Have you ever seen the movie The Crazies?
Directed in 1973 by George A. Romero (who, five years earlier, had terrorized audiences with his zombie film Night of the Living Dead), this 100% turnip nanar tells what happens in a small farm town in Iowa when a virus that makes people hyper aggressive spreads through the population.
At the time, The Crazies (which was released in French under the title The deranged) was an anticipation film.
Today it could pass for a documentary.
GET ME OUT OF HERE!
This is the impression we get when we leaf through the newspapers and listen to the news bulletins: an epidemic of rabies is – it is fair to say – raging in our societies.
When it’s not a teacher who gets his nose broken by a 7-year-old student, it’s a sixty-year-old who gets attacked in the subway by two intoxicated thugs, a beneficiary attendant who gets attacked in a corridor of hospital, a politician who receives death threats or a traffic controller who is pushed onto the highway by a wild driver with knives.
It seems like everyone is going over the top.
- Listen to Richard Martineau’s commentary via QUB :
Who knows?
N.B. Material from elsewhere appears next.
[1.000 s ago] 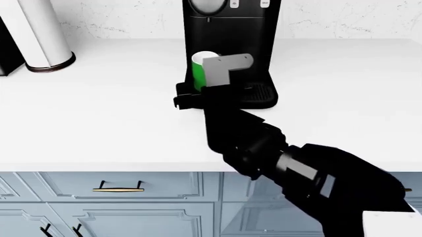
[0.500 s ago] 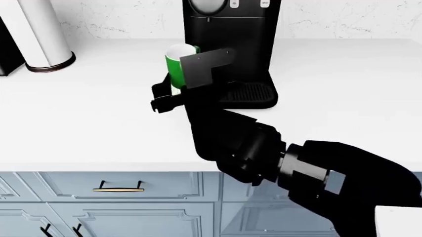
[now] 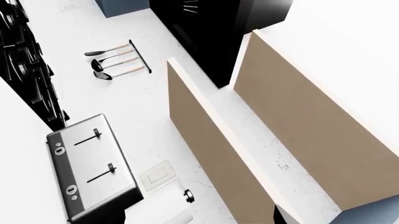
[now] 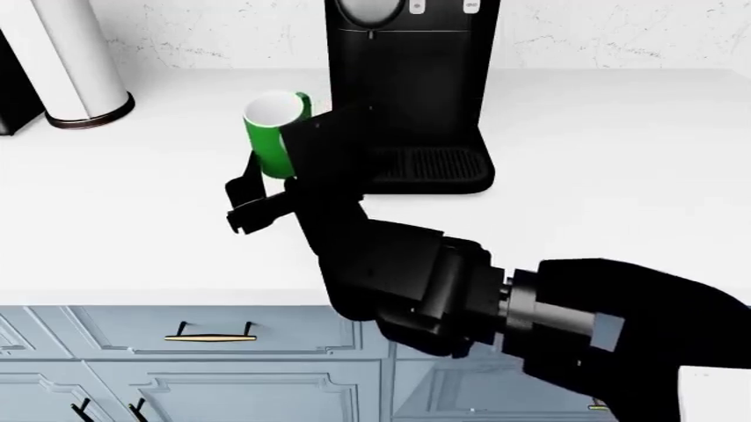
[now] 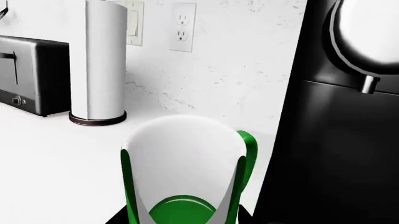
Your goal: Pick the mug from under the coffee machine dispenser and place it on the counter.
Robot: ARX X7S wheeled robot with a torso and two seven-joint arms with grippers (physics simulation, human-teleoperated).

Romero may have been right: a virus escaped from a laboratory is transforming our cities into jungles.
Hey, that could be an idea for the next season of Get me out of here: instead of sending the participants into the jungle in Panama, you parachute them into the middle of downtown Montreal.
My blonde Sophie impressed me by walking on a wire 200 meters above the ground, but not sure that she would have enough courage to walk on rue Sainte-Catherine at 7 p.m. in the evening.
After all, she is determined, but she is not suicidal…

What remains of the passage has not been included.